Running the code in Example 3-14 creates a database that provides rapid access to message ID values grouped as discussion threads. With a database already containing the original messages themselves and another Lucene-backed database containing keyword search capabilities, you can really begin to do some very interesting things. Let’s now revisit Raptor from the previous section by considering the task of computing the individual sets of email addresses associated by any discussion thread where Raptor was mentioned, or, to put it another way, the various sets of people involved in discussions using this term.
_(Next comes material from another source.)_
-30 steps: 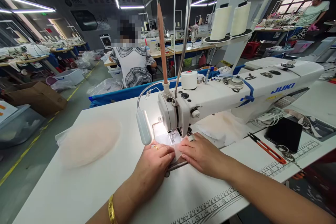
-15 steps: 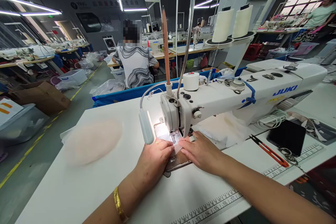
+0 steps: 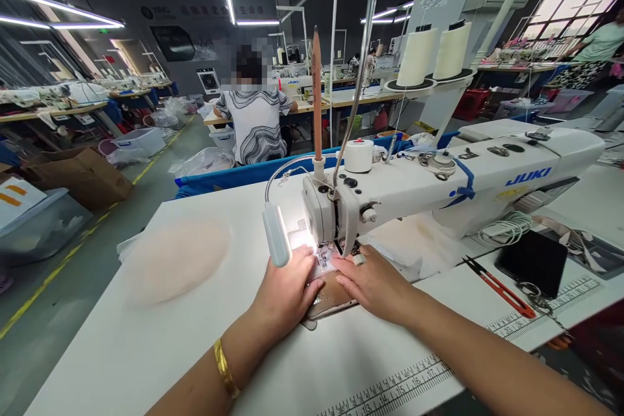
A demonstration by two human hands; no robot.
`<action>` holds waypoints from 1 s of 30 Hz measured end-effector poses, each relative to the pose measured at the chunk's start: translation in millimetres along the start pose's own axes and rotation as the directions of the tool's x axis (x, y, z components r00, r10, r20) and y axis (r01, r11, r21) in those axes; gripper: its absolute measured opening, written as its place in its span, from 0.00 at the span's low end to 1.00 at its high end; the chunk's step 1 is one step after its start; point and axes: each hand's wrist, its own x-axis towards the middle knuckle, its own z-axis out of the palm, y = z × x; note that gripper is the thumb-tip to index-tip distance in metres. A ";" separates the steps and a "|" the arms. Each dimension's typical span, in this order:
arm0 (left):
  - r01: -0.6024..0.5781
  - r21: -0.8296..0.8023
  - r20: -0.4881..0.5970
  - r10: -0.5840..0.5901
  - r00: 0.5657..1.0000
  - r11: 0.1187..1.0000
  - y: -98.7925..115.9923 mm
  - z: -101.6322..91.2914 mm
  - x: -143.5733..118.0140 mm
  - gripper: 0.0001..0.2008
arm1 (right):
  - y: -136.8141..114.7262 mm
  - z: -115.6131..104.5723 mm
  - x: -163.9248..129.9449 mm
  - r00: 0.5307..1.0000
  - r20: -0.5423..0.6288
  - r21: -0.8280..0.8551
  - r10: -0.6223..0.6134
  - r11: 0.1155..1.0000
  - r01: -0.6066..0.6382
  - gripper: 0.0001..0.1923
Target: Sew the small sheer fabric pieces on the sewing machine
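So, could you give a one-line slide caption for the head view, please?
Both hands, left and right, press fabric flat under a white sewing machine.

White JUKI sewing machine (image 3: 439, 185) with blue lettering on a white tabletop (image 3: 195, 338). Two cream thread cones (image 3: 436, 52) stand far right. A pale peach fabric pile (image 3: 175, 260) lies left. Red-handled thread snips (image 3: 497, 286) and a black phone (image 3: 533, 262) lie right. Gold bracelet (image 3: 225, 367) near. A seated person's shirt (image 3: 256, 123) is black-and-white swirled.
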 end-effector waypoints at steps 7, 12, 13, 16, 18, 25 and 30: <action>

The resulting data structure we want to get to would look something like what’s shown in Example 3-17.
Example 3-17. Ideal results from threading together discussions
{ "participants : [ [email protected], [email protected], ... ], "message_ids" : [ "id1", "id2", ... ], "subject" : "subject" }
The approach we’ll take involves the following three steps:
Query couchdb-lucene
for message IDs associated
with a term of interest such as Raptor.
Look up discussion threads associated with any of those message IDs.
Compute the unique set of email addresses that appear in any of the header fields associated with messages in any of the threads.
Example 3-18 recycles some previous code and demonstrates one possible implementation that ties it all together.
Example 3-18. A robust approach for threading together discussion threads from mbox data (mailboxes__participants_in_conversations.py)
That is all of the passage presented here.